American women changed the English Rose into the Cherokee Rose, the Prairie Wild Rose, and the Texas Rose that vies with the Lone Star; different patterns all, and all charming.
Then from starving Ireland the Irish women brought the lace that America transformed into the wholly new crocheted lace that is the American "real" lace, the most varied, flexible, and free of the world's fine laces, the only lace that is made "in the air.".
The Italians and the Russians brought the cross-stitch; the Spanish brought outline; the Danes brought cutwork, the grandmother of all laces; Madeira sent drawnwork; Scots added the woven plaid, Scandinavians the hooked coverlet that American women transformed into our hooked rug; American Indians gave beadwork; Mexicans gave the Aztec patterns and the desert's blazing colors.
American women, children of all these lands, took all this and more and made it American in spirit. They changed it, combined its symbols, gave it space and freedom and energy; and they created a new folk art: American needlework.
We are still creating it. As colonial women made such designs as the Log Cabin, the Bear's Paw, the Tomahawk, the Pine Tree, the Wild Goose Flight; as nineteenth-century Americans made Martha Washington's Flower Garden, the Oregon Trail, the Lone Star of Texas, the Atlantic Cable, so today American women are making patterns of the skyscraper sky lines, civic centers and parks, airplanes, Hawaii's Island Garden.
They are working into needlework murals our legends of Paul Bunyan and Johnny Appleseed and Daniel Boone.
Only one form of American needlework is wholly American, without root or kin in the Old World; that is our pieced patchwork. Oh, patches are nothing new. Ancient Egyptians sewed fabric to fabric, and in medieval Europe women applied cloth to cloth. Patches are as old as poverty. In rags and patches the first workers came to America. Patches belonged to workers, to the poor, low-class subjects of the ruling classes. Patchwork was always a task, not an art.

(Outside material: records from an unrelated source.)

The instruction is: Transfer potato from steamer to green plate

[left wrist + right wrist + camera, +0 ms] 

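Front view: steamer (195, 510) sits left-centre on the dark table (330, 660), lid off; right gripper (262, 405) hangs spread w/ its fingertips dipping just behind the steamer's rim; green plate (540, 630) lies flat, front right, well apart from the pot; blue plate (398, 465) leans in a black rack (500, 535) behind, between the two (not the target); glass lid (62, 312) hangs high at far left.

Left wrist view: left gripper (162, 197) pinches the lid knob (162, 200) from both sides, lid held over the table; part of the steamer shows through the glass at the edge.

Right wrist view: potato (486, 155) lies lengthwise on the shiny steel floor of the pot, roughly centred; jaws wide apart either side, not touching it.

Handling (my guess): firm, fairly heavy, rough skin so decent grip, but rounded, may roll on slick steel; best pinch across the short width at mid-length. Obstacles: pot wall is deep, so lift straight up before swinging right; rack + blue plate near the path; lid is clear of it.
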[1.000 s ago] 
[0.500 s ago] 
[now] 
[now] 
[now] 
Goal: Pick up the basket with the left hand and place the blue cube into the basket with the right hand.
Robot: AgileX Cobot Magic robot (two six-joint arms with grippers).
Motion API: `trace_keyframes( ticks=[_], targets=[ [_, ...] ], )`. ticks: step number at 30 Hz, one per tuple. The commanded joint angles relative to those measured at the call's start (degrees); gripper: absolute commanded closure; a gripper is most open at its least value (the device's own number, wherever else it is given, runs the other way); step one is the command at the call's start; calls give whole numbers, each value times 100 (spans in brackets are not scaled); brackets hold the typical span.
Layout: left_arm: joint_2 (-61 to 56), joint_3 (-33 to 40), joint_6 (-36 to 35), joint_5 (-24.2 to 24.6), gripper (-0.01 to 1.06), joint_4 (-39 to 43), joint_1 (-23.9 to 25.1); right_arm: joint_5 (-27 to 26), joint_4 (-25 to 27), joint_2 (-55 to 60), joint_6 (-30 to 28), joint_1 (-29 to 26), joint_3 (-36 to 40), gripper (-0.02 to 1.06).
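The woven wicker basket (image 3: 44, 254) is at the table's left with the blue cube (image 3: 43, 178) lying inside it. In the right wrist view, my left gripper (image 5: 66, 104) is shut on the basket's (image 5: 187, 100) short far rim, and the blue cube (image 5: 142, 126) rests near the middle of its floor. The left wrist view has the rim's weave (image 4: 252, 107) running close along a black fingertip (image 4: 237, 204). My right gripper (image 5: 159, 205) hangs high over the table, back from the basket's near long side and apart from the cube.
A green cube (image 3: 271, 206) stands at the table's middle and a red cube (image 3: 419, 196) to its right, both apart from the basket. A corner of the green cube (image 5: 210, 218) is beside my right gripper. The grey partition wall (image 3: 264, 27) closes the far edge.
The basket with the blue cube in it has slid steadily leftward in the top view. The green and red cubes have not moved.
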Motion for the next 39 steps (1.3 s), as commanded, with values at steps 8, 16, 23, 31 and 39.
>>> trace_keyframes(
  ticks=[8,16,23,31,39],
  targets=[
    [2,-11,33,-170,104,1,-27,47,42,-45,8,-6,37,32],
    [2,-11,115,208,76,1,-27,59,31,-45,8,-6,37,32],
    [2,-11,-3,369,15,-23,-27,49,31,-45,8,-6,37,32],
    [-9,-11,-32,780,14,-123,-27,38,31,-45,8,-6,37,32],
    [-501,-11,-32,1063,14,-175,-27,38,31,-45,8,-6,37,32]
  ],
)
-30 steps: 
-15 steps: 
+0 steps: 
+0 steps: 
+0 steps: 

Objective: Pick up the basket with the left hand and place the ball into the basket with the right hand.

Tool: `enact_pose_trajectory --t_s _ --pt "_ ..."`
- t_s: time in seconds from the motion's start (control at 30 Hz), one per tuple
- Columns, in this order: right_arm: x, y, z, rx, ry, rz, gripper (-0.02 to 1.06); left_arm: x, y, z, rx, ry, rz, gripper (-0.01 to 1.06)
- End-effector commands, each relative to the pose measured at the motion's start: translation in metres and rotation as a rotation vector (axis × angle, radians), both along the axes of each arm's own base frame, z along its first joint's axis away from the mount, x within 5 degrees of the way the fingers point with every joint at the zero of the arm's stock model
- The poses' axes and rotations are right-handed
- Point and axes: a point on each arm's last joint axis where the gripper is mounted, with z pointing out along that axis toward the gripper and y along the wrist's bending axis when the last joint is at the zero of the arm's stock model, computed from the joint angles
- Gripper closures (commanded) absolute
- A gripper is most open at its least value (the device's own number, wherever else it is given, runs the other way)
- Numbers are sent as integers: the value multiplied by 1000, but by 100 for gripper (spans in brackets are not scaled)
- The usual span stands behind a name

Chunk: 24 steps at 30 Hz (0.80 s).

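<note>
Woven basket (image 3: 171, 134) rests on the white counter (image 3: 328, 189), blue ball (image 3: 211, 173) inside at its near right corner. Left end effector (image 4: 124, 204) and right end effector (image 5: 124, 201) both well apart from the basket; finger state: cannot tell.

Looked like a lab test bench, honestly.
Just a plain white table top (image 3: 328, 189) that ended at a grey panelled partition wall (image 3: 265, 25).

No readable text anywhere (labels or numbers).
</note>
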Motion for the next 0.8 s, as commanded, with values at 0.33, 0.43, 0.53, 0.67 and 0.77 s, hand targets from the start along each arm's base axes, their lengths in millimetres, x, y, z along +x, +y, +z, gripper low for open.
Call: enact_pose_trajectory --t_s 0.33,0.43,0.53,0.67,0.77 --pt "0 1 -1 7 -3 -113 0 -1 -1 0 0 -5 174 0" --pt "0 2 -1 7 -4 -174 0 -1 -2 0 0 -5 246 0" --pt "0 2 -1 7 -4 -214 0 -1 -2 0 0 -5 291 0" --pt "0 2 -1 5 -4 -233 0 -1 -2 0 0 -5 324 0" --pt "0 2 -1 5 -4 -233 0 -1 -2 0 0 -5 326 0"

Poverty came across the ocean with the immigrants. Here on the farthest rim of the known world, it became direst need. The smallest scrap of cloth was precious to a woman who could have no more cloth until the trees were cut and burned, the land spaded and sown to flax or to grass for sheep, then next year the wool sheared, washed, combed, carded and spun, or the flax pulled and carefully rippled, retted, dried, beetled, scutched, heckled, spun, and at last the loom made, the warp threaded, the shuttles wound and the cloth woven. Only then could she hope for a few scraps to continue with her craft.